Умирающий на кресте сын, а у ног – его мать. Воспитанная, своим веком, девушка, без всякого сомнения, сочла бы этот сюжет пошлым, но исполнение стоило того, чтобы остановить свой бег. Мастерство художника, который выписал муки и страдания такими, что они потрясали душу, оставляли след, а точнее рану, глубокую и незаживающую. Изображение, буквально, излучало боль, самую настоящую, физическую. По телу девушки даже пробежали судороги, как если бы она на краткий миг оказалась, там.
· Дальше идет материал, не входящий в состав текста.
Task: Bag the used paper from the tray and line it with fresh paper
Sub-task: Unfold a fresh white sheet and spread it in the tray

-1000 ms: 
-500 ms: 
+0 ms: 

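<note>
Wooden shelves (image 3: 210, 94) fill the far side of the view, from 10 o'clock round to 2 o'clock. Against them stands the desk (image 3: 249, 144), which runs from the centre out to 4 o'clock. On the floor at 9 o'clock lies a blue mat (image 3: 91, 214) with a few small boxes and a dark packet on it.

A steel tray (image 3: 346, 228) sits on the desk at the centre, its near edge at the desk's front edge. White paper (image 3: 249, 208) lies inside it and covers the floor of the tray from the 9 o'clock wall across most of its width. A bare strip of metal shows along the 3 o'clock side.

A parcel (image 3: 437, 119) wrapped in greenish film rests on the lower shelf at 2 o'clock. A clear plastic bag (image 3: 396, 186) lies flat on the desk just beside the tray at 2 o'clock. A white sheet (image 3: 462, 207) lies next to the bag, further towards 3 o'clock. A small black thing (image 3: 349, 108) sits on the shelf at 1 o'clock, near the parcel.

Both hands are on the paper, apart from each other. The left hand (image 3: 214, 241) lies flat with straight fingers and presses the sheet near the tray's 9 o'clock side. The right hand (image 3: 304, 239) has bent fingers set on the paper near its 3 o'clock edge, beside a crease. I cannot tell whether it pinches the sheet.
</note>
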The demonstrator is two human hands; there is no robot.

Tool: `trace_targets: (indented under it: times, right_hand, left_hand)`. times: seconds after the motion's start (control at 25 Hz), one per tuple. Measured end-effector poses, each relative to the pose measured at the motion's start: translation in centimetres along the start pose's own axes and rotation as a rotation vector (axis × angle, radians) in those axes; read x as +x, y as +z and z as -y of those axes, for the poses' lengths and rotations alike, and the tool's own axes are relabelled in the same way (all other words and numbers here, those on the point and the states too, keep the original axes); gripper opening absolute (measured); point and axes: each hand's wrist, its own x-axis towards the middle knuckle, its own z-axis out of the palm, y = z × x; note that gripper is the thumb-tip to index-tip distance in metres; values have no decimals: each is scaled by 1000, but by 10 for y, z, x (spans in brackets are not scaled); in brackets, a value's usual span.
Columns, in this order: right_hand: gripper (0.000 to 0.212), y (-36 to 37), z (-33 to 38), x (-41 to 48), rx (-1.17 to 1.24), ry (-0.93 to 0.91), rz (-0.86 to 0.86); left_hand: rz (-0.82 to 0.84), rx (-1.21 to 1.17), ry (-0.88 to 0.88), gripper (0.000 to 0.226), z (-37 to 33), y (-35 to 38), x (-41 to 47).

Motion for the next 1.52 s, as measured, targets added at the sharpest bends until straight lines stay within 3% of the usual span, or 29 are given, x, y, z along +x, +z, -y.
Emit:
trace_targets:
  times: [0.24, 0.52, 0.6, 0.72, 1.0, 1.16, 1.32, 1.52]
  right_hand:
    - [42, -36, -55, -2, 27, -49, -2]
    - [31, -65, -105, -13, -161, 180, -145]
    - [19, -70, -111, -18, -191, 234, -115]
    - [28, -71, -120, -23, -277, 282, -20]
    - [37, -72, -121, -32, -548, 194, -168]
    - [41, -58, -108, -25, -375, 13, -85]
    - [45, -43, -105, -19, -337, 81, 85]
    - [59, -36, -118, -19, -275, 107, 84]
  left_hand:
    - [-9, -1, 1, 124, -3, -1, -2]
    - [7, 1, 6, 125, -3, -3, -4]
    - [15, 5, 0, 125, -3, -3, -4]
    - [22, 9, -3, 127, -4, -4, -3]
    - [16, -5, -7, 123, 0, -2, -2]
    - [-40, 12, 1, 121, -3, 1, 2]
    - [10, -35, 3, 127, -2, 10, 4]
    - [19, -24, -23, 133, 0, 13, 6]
Нет, не у ног, этого бы она и вовсе не пережила бы, а где-то рядом, недалеко. И это малое расстояние позволяло слышать крики, проклятия и стоны, которые, без сомнения, должны бы были раскачивать и сотрясать и землю, и небо. Девушка невольно подняла руки, чтобы прижать их к ушам, но в последнюю минуту, услышала шаги. А, отвлекшись, поспешила отойти от картины…
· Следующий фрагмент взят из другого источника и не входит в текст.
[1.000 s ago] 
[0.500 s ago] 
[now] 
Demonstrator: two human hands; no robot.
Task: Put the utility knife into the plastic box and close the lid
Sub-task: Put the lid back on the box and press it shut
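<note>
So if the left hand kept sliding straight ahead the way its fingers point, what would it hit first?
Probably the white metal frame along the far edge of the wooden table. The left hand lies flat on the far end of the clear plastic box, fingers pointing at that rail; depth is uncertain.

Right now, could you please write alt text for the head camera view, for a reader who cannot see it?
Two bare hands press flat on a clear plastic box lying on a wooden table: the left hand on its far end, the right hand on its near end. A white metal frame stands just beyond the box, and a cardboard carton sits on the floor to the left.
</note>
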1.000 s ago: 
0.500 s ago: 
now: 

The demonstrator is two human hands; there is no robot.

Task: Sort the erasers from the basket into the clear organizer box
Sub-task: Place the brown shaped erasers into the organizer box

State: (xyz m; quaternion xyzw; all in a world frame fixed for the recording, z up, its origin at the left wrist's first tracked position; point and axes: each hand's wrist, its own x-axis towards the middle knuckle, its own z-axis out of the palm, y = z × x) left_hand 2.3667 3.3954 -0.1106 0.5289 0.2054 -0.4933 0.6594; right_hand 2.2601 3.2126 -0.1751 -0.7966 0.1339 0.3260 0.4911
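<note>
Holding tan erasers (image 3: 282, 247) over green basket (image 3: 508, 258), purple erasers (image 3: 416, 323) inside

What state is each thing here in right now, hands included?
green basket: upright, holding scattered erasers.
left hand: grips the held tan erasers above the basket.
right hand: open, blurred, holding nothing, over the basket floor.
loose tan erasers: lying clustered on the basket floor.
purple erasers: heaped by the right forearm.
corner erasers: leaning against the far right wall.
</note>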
По коридору, быстрой походкой, какой ходят не посетители, а скорее, обслуживающий персонал, или в редких случаях хозяева, двигался старик. Увидев девушку, которая отшатнулась от картины, он поспешил приблизиться и спросить:
- Анжелина, Вы в порядке?
- Картина, - указала на полотно девушка, - она… она странная.
- Картина, - старик посмотрел на полотно, словно видел его впервые, помолчал, а потом задумчиво произнес, - и правда, странное впечатление.
- Извините, а Вы не знаете, что значит вот этот значок на том месте, где обычно стоит автограф автора?
- А вот это как раз, мне известно. Это очень старая работа, а значок означает, что картина собственность Папского Ордена.
- Ее писали монахи, - удивилась собеседница, - которая всегда относилась к людям в рясе с непонятной брезгливостью.
- Нет, конечно. Просто автор, его имя, - старик поморщил лоб, - Луиджи Бергамо, сильно согрешил и был осужден Орденом, а его работы, до тех пор, пока мастер не покается, принадлежали Ордену.
- Понятно.
- Эта работа, единственная в своем роде. Видимо, предыдущие картины художника так же попали под опалу Папы, и вполне возможно, были уничтожены. Очевидно, что это последняя из работ мастера, а может быть, даже, и единственная из сохранившихся. Мне больше не попадалось ни такого стиля, ни такого понимания текста, ни такого выбора сюжета, если хотите.
- Простите, Вы хозяин…, - осторожно поинтересовалась девушка.
- Я хозяин это дома, Анжелина, неужели Вы забыли?
- Мне как-то неудобно, но Вы не первый раз называете меня этим именем, но уверяю Вас, что Вы ошибаетесь.